## TASK OBJECTIVE
Go through the entries below and copy each line containing the word "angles".

## RECORDS SUPPLIED

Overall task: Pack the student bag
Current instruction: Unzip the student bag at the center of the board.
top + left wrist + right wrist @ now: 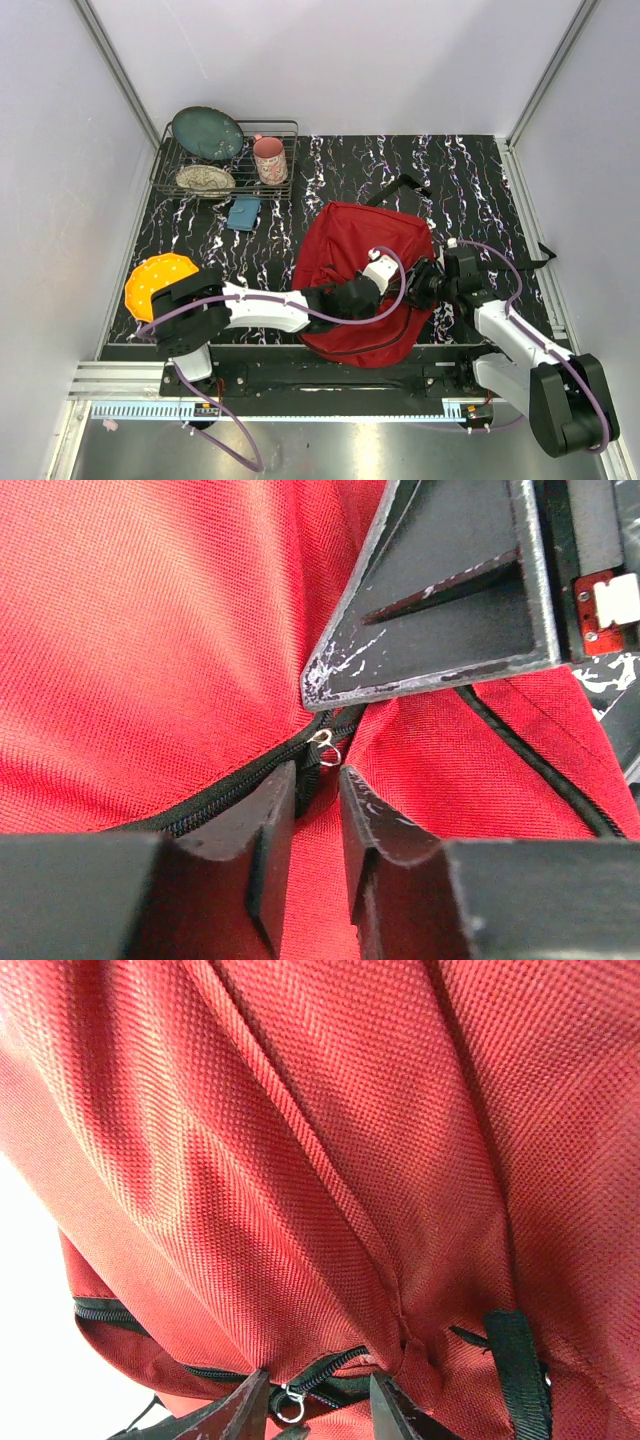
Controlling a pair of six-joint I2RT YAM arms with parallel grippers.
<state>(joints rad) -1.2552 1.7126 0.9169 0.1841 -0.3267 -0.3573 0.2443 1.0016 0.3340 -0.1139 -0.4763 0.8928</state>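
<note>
**Grippers, 2.**
- Left gripper (315, 773): jaws slightly apart, a narrow gap. The black zipper pull (309, 772) sits in that gap against the left finger, with free space on its other side, so it is not pinched. The fingertips rest on or just above the red fabric beside the zipper line.
- Right gripper (318, 1380): jaws parted wider, straddling the zipper. The metal ring (290, 1407) of a pull lies loose between the fingers, and nothing is clamped. In the left wrist view one of its fingers (450, 600) hangs just above the left gripper's tips.

**Student bag, 1.** The red backpack (350, 240) lies on the black marbled table (480, 180), at the centre and near edge, with both arms reaching over it. A black strap (402, 184) trails out at its far side.

**Wire dish rack, 1** (293, 160), at the far left corner of the table. It holds:
- teal plate, 1 (207, 132)
- patterned dish, 1 (205, 180)
- pink mug, 1 (269, 160), upright

**Small blue item, 1** (243, 213), on the table just in front of the rack; its kind cannot be told.

**Orange plate, 1** (158, 283), at the left edge of the table, partly under the left arm.
</note>
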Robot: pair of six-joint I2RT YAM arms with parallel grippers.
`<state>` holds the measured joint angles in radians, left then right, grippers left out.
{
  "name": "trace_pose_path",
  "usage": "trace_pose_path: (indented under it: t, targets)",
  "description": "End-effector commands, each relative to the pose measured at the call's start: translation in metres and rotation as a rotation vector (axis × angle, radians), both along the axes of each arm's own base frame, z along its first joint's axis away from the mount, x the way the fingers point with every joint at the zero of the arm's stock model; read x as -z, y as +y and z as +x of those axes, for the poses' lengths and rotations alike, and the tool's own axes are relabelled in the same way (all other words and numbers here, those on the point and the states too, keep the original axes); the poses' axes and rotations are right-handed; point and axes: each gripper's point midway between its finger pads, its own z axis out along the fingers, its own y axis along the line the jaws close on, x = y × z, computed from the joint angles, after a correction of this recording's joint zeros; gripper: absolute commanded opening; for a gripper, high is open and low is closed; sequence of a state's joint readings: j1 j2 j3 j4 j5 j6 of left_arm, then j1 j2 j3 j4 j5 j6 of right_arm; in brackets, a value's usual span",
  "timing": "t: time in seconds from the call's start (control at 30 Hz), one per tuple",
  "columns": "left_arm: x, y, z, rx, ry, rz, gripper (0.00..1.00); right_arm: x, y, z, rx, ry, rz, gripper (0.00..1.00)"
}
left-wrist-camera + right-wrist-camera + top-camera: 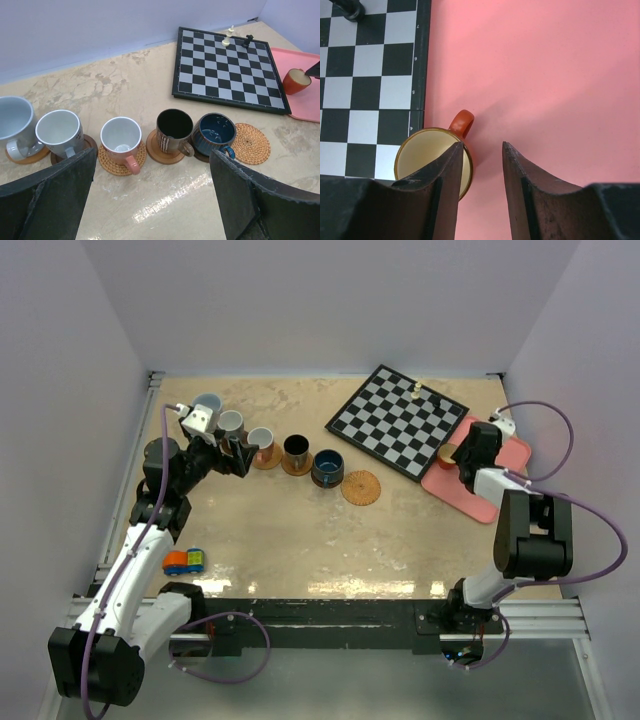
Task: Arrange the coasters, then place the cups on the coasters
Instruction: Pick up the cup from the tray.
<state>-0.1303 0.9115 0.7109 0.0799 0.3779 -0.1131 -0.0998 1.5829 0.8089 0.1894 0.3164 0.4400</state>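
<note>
Right pincer (481,146) straddling orange cup (420,155) rim, cup barely visible from above

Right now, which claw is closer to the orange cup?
Right. The right gripper hangs directly over the orange cup; the left gripper is across the table by the other cups.

Left arm (125,565) was stretched forward and bent inward at the elbow, the left end effector (236,453) held low, fingers (55,195) spread as wide as they go. Over on the other side, the right arm (530,532) was folded up tight, the right end effector (460,454) pointing straight down, fingers (445,185) drawn close with a slim gap between them.
</note>
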Motion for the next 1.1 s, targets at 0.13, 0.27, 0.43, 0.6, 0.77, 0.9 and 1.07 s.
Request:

## RESPONSE
`<state>` holds the measured joint angles in radians, left then right, grippers left out.
  "description": "End-effector commands, each relative to the pose measured at the call's start: translation in metres and rotation as a rotation vector (axis × angle, radians), both along the axes of each arm's own base frame, z along its first joint's axis away from the mount, x the way the fingers point with every joint at the zero of the arm's stock model; read x as -z, y as +y and z as +x of those axes, for the poses' lengths and rotations alike, and the tool's own axes are relabelled in the same way (all other words and numbers here, those on the point and the states too, keep the original axes); the poses' axes and rotations are right-handed; point and axes: each gripper's point midway between its finger pads, its own z axis out along the fingers, its own y axis along the line the jaws close on, x = y × z, computed from the joint angles, after a correction of this recording's joint zeros; gripper: absolute commanded opening; for a gripper, high is open and low is closed; sequence of a state's joint readings: j1 j2 j3 j4 j5 j6 of left_arm, then j1 j2 j3 j4 j5 j6 of right_arm; in brackets, a value's usual span",

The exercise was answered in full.